Summary: mail-filter/libspf2: integer underflow
Product: Gentoo Security Reporter: John Helmert III <ajak>
Component: VulnerabilitiesAssignee: Gentoo Security <security>
Status: IN_PROGRESS ---    
Severity: major CC: bugmail, grobian, hanno
Priority: Normal    
Version: unspecified   
Hardware: All   
OS: Linux   
URL: https://github.com/shevek/libspf2/issues/45
See Also: https://bugs.gentoo.org/show_bug.cgi?id=914923
https://github.com/shevek/libspf2/pull/44
Whiteboard: B2 [upstream]
Package list:
Runtime testing required: ---

Description John Helmert III archtester Gentoo Infrastructure gentoo-dev Security 2023-10-29 18:17:15 UTC 
According to the ZDI advisory (https://www.zerodayinitiative.com/advisories/ZDI-23-1472/):

"This vulnerability allows network-adjacent attackers to execute
arbitrary code on affected installations of Exim
libspf2. Authentication is not required to exploit this vulnerability.

The specific flaw exists within the parsing of SPF macros. When
parsing SPF macros, the process does not properly validate
user-supplied data, which can result in an integer underflow before
writing to memory. An attacker can leverage this vulnerability to
execute code in the context of the service account."

ZDI apparently initially reported to Exim, but Exim people say this is in libspf2. According to https://www.exim.org/static/doc/security/CVE-2023-zdi.txt:

"""
ZDI-23-1472 | ZDI-CAN-17578 | CVE-2023-42118 | Exim Bug 3032
------------------------------------------------------------
Subject:    libspf2 Integer Underflow
CVSS Score: 7.5
Mitigation: Do not use the `spf` condition in your ACL
Subsystem:  spf
Remark:     This CVE should be filed against libspf2.
            See: https://github.com/shevek/libspf2/issues/45
"""
Comment 1 Sam James archtester Gentoo Infrastructure gentoo-dev Security 2023-10-30 08:46:28 UTC 
IIRC the patch Debian is using is at https://github.com/shevek/libspf2/pull/44, although it's still unclear if it's the same vulnerability.
Comment 2 Hanno Böck gentoo-dev 2025-02-21 08:49:46 UTC 
It seems this issue got stuck due to a lack of a final explanation.
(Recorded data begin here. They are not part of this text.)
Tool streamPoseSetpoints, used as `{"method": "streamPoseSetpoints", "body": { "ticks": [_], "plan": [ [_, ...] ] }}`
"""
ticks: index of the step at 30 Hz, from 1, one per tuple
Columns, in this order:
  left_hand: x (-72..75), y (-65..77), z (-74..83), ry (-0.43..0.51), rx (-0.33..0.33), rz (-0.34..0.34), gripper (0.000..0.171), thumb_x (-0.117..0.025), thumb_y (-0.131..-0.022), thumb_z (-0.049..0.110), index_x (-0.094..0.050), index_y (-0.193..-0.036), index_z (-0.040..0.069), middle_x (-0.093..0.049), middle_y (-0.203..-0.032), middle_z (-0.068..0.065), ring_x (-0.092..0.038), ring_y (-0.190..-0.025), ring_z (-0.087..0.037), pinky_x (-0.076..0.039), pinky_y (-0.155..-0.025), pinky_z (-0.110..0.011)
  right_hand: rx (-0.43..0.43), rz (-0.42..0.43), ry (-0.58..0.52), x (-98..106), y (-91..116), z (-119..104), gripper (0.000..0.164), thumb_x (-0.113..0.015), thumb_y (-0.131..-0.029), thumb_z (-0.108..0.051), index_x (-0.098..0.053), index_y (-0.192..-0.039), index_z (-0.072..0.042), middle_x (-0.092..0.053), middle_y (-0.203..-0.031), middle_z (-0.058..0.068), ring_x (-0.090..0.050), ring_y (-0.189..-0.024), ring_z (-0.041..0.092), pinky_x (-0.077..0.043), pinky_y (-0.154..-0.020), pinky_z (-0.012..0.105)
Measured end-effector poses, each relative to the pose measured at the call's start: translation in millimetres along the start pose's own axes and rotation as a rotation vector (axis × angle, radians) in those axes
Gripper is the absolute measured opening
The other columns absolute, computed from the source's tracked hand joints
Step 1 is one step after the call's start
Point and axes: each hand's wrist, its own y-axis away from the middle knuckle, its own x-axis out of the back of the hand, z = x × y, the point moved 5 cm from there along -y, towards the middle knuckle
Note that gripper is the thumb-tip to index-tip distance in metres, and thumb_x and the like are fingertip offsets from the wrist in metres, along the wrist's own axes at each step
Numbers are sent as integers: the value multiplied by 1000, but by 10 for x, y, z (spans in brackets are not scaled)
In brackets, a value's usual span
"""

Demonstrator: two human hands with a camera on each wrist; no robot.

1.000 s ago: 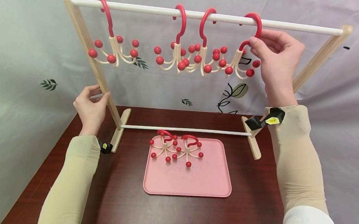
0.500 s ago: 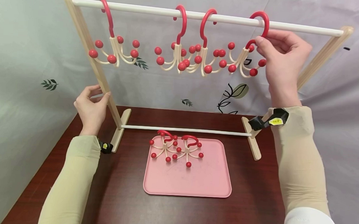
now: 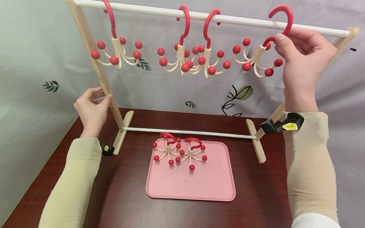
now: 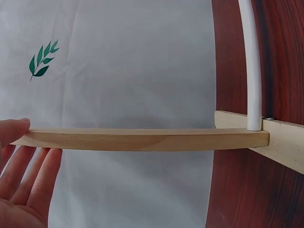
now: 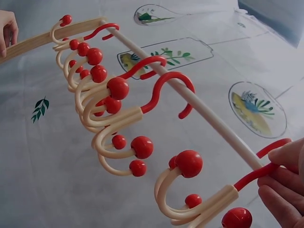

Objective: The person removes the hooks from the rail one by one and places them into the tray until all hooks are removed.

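My right hand [image 3: 309, 62] pinches the red hook [image 3: 288, 17] of a multi-prong hanger [image 3: 259, 53] between thumb and fingers, near the right end of the rack's white top bar [image 3: 243, 20]. The hook's curved tip shows above the bar in the head view, and the hanger's cream prongs with red balls tilt out to the left. My left hand [image 3: 92, 112] holds the rack's left wooden post [image 4: 142, 141], thumb on one side and fingers on the other. Three similar hangers hang from the bar: one far left [image 3: 117, 50], two [image 3: 180, 53] [image 3: 207, 56] near the middle with prongs overlapping.
Below the rack, a pink tray [image 3: 209, 184] lies on the dark wooden table [image 3: 128, 200] with two more hangers [image 3: 168, 148] [image 3: 191, 153] at its back left. A white lower bar [image 3: 224, 134] joins the rack's feet. Patterned cloth [image 3: 171, 92] hangs behind.
My right hand has moved right along the bar with the hanger, and the hook has risen so its tip is now above the bar. My left hand stays on the post.
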Motion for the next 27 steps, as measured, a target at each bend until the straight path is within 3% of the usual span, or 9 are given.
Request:
{"method": "streamPoseSetpoints", "body": {
  "ticks": [9, 18, 27],
  "plan": [
    [-5, -5, -3, -14, 16, -5, 31, -81, -90, 25, -76, -119, 17, -76, -110, -5, -71, -87, -4, -58, -80, -23, 13, 36, -63, 129, 25, -59, 37, -93, -71, -2, -75, -102, 9, -72, -98, 22, -71, -88, 29, -60, -80, 28],
    [-8, -7, -19, -22, 26, 6, 32, -81, -89, 26, -77, -119, 17, -76, -110, -4, -71, -87, -5, -58, -80, -23, 83, 55, -48, 197, 146, -147, 35, -92, -72, -1, -74, -99, 12, -70, -97, 25, -70, -84, 31, -60, -79, 28],
    [-16, -10, -12, -23, 24, 10, 32, -81, -89, 26, -77, -119, 17, -76, -109, -4, -71, -85, -4, -58, -80, -23, 69, 75, -9, 346, 227, -60, 33, -91, -73, 0, -73, -98, 12, -71, -92, 24, -69, -76, 29, -59, -73, 26]
  ]
}}
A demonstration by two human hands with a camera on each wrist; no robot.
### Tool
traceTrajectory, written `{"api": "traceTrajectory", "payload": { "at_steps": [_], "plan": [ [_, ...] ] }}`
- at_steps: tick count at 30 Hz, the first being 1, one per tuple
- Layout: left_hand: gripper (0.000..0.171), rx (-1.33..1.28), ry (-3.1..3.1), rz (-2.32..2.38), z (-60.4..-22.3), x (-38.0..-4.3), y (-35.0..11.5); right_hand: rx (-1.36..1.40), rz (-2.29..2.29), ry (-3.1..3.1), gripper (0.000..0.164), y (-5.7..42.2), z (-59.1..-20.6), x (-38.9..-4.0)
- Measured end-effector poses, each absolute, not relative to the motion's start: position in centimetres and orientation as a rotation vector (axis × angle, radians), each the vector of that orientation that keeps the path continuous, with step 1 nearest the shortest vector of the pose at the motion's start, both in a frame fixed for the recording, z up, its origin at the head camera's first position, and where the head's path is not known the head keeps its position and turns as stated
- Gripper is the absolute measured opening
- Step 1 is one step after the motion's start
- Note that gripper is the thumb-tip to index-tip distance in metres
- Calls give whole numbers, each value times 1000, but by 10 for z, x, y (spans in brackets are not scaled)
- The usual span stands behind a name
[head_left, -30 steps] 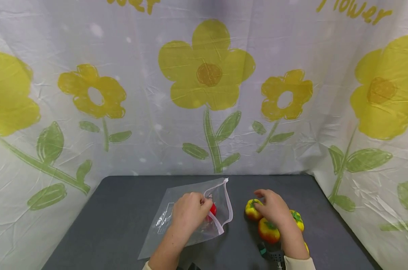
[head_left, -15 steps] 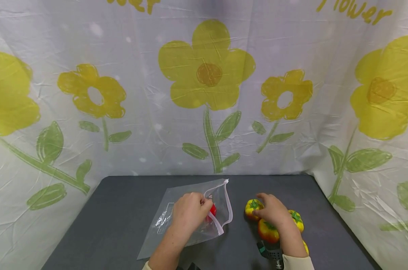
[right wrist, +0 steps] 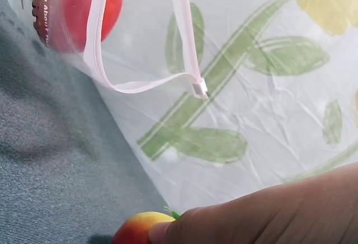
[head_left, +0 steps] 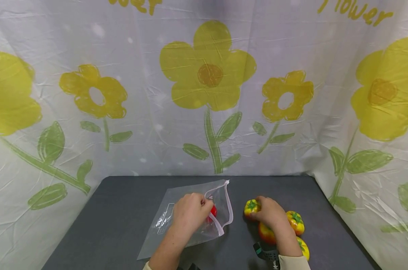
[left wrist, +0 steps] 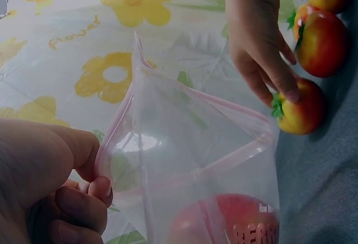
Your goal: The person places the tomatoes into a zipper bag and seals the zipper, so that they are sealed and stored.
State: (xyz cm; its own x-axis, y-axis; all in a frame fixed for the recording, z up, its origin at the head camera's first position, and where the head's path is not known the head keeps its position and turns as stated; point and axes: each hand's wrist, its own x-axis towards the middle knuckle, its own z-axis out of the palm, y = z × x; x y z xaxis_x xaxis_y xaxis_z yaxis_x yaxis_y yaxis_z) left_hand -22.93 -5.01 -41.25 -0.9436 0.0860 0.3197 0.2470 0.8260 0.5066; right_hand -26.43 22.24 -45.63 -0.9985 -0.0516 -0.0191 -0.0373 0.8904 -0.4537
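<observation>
My left hand (head_left: 190, 212) pinches the pink rim of a clear zip bag (left wrist: 179, 137) between thumb and fingers, and the mouth gapes toward the right. Inside the bag lies a round red fruit (right wrist: 95, 14), partly behind printed lettering. My right hand (head_left: 271, 213) grips a yellow-and-red tomato (left wrist: 305, 112) with a green leafy top, the farthest left of its group. In the right wrist view the thumb presses on this tomato (right wrist: 137, 230); most of the other fingers are hidden there.
More yellow-and-red tomatoes stand close by: one (head_left: 266, 234) partly under my right hand, one (head_left: 295, 222) to its right, one (head_left: 303, 247) nearer the front. A dark grey table (head_left: 116, 217) carries everything. Behind it hangs a white flower-printed sheet (head_left: 149, 142).
My right hand has gone from above the left tomato down to its right side and now holds it. The tomatoes on the right show more. My left hand and the bag stay put.
</observation>
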Motion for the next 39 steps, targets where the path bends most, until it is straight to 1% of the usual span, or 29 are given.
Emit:
{"api": "traceTrajectory", "payload": {
  "at_steps": [7,18,25,31,39],
  "plan": [
    [35,-257,-2725,-815,-413,-229,-51,-84,-706,3081,64,221,-451,-261],
    [36,-241,-2682,-803,-412,-230,-51,-108,-791,3137,69,212,-420,-246],
    [36,-241,-2691,-808,-410,-230,-51,-188,-867,3172,67,201,-407,-234],
    [39,-230,-2709,-816,-411,-230,-51,-256,-957,3137,67,188,-404,-230],
    [40,-228,-2732,-832,-410,-229,-51,-378,-1073,3037,58,171,-408,-229]
  ]
}}
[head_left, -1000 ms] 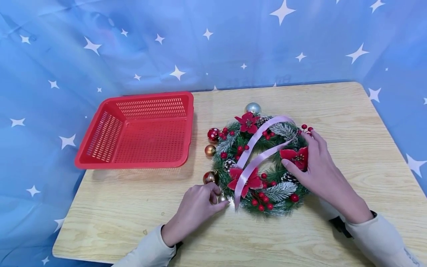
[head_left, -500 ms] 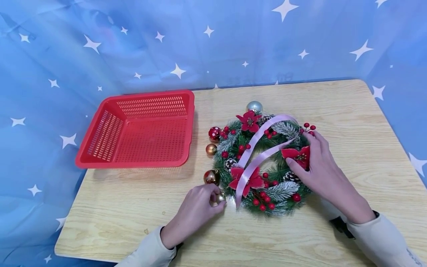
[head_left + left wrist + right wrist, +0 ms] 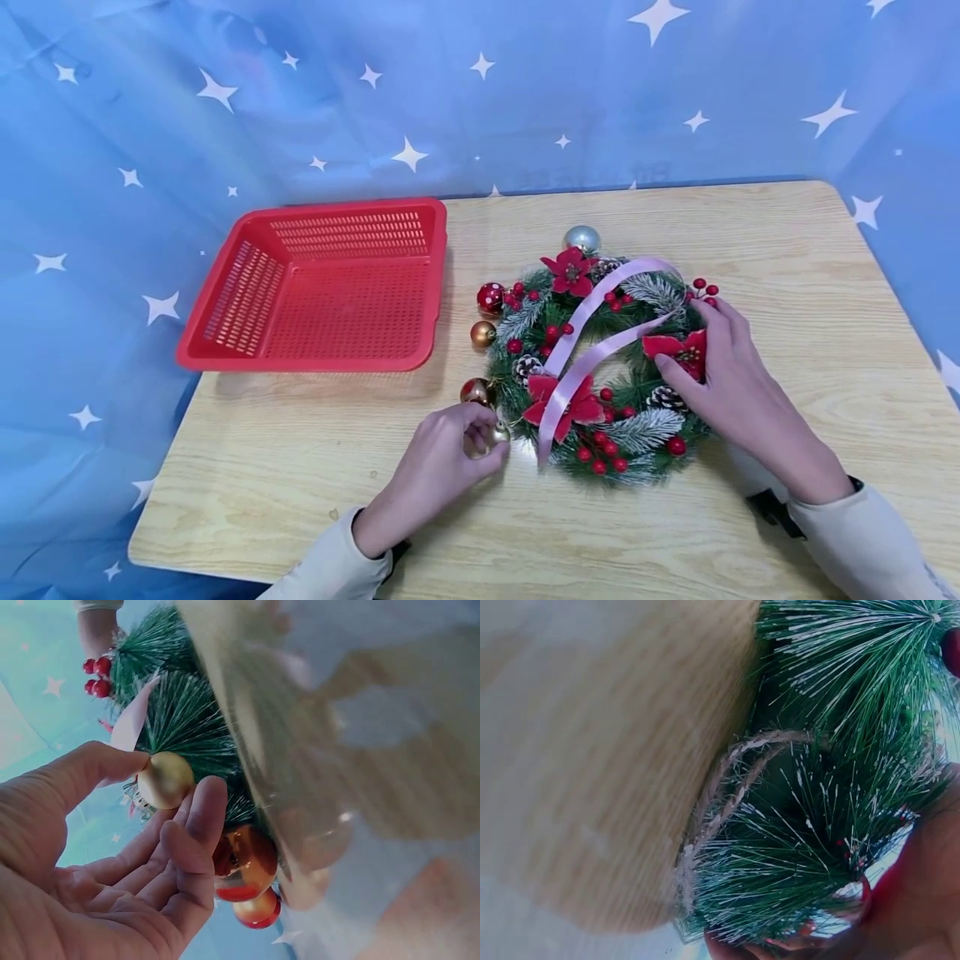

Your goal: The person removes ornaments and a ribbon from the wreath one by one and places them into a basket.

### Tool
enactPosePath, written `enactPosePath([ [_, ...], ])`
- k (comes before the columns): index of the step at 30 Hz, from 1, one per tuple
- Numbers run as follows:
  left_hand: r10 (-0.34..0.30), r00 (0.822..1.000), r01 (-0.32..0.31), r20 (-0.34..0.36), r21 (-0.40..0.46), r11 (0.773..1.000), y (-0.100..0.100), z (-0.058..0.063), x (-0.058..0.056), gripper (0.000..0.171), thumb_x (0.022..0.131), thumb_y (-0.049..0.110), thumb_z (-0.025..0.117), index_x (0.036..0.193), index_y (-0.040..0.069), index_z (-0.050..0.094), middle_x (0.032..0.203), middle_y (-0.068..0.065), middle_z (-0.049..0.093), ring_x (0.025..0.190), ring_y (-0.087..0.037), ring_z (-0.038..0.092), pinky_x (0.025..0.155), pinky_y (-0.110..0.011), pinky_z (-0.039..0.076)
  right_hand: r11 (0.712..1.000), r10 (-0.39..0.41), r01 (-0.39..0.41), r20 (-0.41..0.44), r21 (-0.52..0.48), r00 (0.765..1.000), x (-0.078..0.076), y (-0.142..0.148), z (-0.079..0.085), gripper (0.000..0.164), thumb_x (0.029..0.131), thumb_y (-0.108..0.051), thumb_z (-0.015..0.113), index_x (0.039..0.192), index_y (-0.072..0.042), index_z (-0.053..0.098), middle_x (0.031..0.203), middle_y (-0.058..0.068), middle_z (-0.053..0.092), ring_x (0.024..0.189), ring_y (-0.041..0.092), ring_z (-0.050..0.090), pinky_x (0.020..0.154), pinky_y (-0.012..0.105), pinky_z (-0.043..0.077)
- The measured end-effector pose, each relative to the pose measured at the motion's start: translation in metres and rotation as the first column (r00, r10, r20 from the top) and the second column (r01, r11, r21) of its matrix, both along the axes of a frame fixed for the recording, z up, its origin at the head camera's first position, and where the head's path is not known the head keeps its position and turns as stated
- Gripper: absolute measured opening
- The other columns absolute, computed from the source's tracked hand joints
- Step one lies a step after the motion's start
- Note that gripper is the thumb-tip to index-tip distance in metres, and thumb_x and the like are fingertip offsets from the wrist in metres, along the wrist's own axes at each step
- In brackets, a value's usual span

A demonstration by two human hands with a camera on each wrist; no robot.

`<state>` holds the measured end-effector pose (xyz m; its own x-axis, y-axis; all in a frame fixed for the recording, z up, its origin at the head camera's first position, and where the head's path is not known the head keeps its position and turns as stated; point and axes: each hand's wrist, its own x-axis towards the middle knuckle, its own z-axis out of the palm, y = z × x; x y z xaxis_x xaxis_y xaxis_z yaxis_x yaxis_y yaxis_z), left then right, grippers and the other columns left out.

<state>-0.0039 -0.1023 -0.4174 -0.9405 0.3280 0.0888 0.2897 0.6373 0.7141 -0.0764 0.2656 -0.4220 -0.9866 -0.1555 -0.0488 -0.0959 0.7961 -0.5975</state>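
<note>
A Christmas wreath (image 3: 647, 430) lies on the wooden table, dressed with poinsettias, red berries, pinecones and a loose pink ribbon (image 3: 587, 362). At its lower left rim my left hand (image 3: 448, 452) pinches a small gold bauble (image 3: 166, 780) between thumb and fingers. My right hand (image 3: 742, 396) grips the wreath's right side, the thumb over a red poinsettia (image 3: 681, 353) and the fingers along the outer edge. The right wrist view shows green needles and a twine loop (image 3: 769, 739) at the wreath's edge. The right fingertips are partly hidden by greenery.
A red plastic basket (image 3: 431, 321) stands on the left of the table (image 3: 300, 492). Along the wreath's left side sit a shiny brown bauble (image 3: 476, 391), a copper one (image 3: 482, 334) and a red dotted one (image 3: 491, 297). A silver bauble (image 3: 582, 238) is behind it.
My left fingers have shifted slightly around the gold bauble, which sits a little nearer the brown one. My right hand keeps its hold on the wreath. The head view has shifted slightly.
</note>
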Motion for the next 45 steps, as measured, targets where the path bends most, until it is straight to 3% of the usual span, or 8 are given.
enactPosePath([
  [11,0.001,0.988,0.021,-0.152,0.145,0.989,-0.006,0.012,-0.01,0.023,0.084,0.0,0.087,0.104,0.005,0.075,0.089,-0.001,0.071,0.078,-0.02,0.068,0.067,-0.027,0.057,1.0,-0.004,0.004,0.01,-0.008,1.0,0.0,0.001,-0.001,0.097,0.108,-0.047,0.065,0.174,-0.004,0.008,0.176,0.032,0.001,0.154,0.063,0.017,0.1,0.089,0.032],
  [27,-0.01,0.972,0.054,-0.234,0.184,0.981,-0.025,0.029,-0.026,0.03,0.086,-0.002,0.085,0.114,0.004,0.075,0.094,-0.001,0.072,0.082,-0.018,0.068,0.068,-0.032,0.057,1.0,0.005,-0.005,0.026,0.011,1.0,0.0,-0.002,0.0,0.094,0.109,-0.046,0.063,0.174,-0.006,0.008,0.176,0.031,0.002,0.146,0.066,0.029,0.094,0.088,0.038],
  [32,0.005,0.959,0.06,-0.284,0.218,0.974,-0.036,0.04,-0.038,0.029,0.086,-0.004,0.084,0.112,0.001,0.075,0.095,-0.004,0.074,0.084,-0.025,0.071,0.068,-0.033,0.058,1.0,0.008,-0.008,0.029,0.005,1.0,-0.001,-0.003,0.001,0.095,0.109,-0.046,0.063,0.175,-0.007,0.007,0.176,0.031,0.001,0.148,0.066,0.027,0.096,0.089,0.035],
  [36,0.034,0.953,0.042,-0.301,0.241,0.97,-0.048,0.049,-0.051,0.028,0.087,-0.005,0.084,0.113,0.002,0.076,0.097,-0.003,0.076,0.084,-0.021,0.07,0.066,-0.034,0.058,1.0,0.006,-0.006,0.028,0.003,1.0,0.0,-0.003,0.001,0.095,0.109,-0.046,0.064,0.175,-0.007,0.007,0.176,0.032,0.002,0.148,0.066,0.026,0.098,0.089,0.033],
  [45,0.082,0.971,-0.023,-0.223,0.253,0.967,-0.066,0.069,-0.079,0.023,0.09,-0.003,0.083,0.111,0.003,0.076,0.093,-0.002,0.075,0.078,-0.016,0.067,0.063,-0.026,0.056,1.0,-0.007,0.007,0.038,0.017,0.999,0.0,-0.002,0.003,0.095,0.109,-0.046,0.063,0.175,-0.007,0.007,0.176,0.032,0.001,0.148,0.067,0.025,0.096,0.091,0.033],
])
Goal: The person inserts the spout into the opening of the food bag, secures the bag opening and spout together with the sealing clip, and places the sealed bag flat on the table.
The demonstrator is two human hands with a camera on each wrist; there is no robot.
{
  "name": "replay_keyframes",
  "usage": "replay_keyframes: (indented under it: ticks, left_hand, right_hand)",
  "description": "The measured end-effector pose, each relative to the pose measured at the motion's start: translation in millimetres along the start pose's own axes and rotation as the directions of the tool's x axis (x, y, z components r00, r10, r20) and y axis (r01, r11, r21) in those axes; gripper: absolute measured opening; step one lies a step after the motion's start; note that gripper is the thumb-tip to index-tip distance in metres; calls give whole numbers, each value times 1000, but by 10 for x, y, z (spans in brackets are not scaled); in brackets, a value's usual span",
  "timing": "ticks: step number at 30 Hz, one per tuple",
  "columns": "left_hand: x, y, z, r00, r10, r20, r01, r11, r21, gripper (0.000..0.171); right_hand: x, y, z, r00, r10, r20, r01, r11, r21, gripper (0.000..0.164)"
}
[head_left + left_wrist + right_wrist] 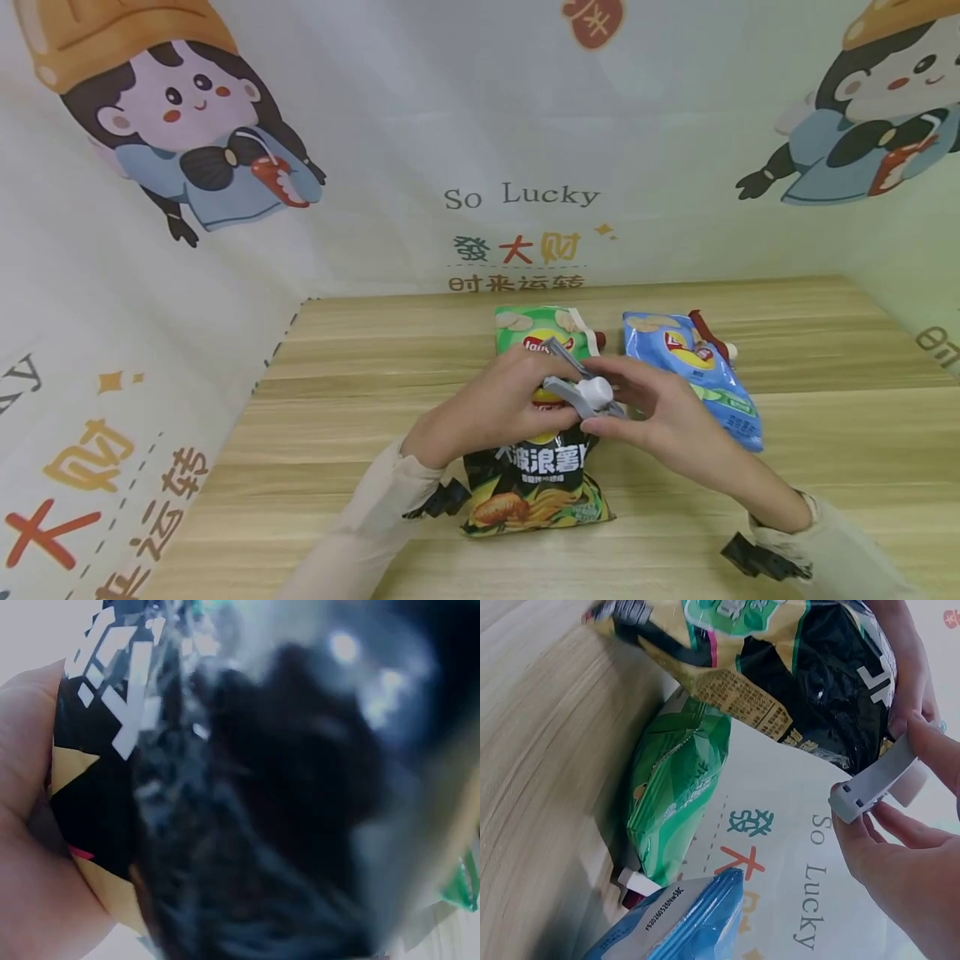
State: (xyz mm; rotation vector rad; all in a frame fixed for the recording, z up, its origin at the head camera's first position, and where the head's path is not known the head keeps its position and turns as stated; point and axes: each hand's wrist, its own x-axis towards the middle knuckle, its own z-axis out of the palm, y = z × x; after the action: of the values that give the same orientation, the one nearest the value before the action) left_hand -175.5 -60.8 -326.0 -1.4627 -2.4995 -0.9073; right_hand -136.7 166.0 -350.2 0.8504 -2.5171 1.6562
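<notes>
Upright above the table in the head view is a black bag of potato chips (543,479), with a roast-wing picture near its bottom. My left hand (483,408) grips the bag near its top; in the left wrist view the shiny black bag (97,795) fills most of the picture beside the hand. My right hand (667,408) pinches a grey bag clip (564,390) with a white cap (596,392). The clip's two arms are spread apart at the top of the bag. In the right wrist view, thumb and fingers hold the clip (874,780) close against the bag's end.
Behind the black bag lies a green chip bag (517,320), closed with a white clip that has a dark red end. To its right lies a blue chip bag (675,354) with a dark red clip (708,333). A printed cloth (375,167) hangs behind the wooden table (337,367).
</notes>
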Motion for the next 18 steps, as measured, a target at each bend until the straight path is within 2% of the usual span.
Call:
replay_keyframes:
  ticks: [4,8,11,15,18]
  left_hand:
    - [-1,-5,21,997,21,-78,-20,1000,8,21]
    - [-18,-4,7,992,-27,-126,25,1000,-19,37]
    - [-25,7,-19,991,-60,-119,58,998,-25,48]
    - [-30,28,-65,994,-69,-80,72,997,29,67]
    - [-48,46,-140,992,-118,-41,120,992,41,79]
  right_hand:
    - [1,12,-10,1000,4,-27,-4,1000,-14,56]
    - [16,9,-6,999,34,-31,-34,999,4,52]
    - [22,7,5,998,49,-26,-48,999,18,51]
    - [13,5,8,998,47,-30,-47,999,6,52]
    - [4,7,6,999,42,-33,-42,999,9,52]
It appears to me the following happened:

* ZDI mentions a vulnerability in libspf2 with CVE id CVE-2023-42118, but without any further explanation.

* There was a bug fix for an integer underflow in the libspf2 upstream repo:
https://github.com/shevek/libspf2/commit/d14abff4b544cfc53a8b5ef54cbc2353866b5081
Unfortunately, upstream is quite inactive, and this has not been released.

* It is neither clear whether this integer underflow is CVE-2023-42118, nor whether it is practically exploitable. Yet, it seems undesputed that it fixes a bug.

* ZDI never provided clarification on the issue.

While the last point is quite unfortunate, it would appear to me that applying the bugfix is certainly a good idea. Either it fixes the vuln, or it fixes another bug, but in both cases, it's certainly an improvement.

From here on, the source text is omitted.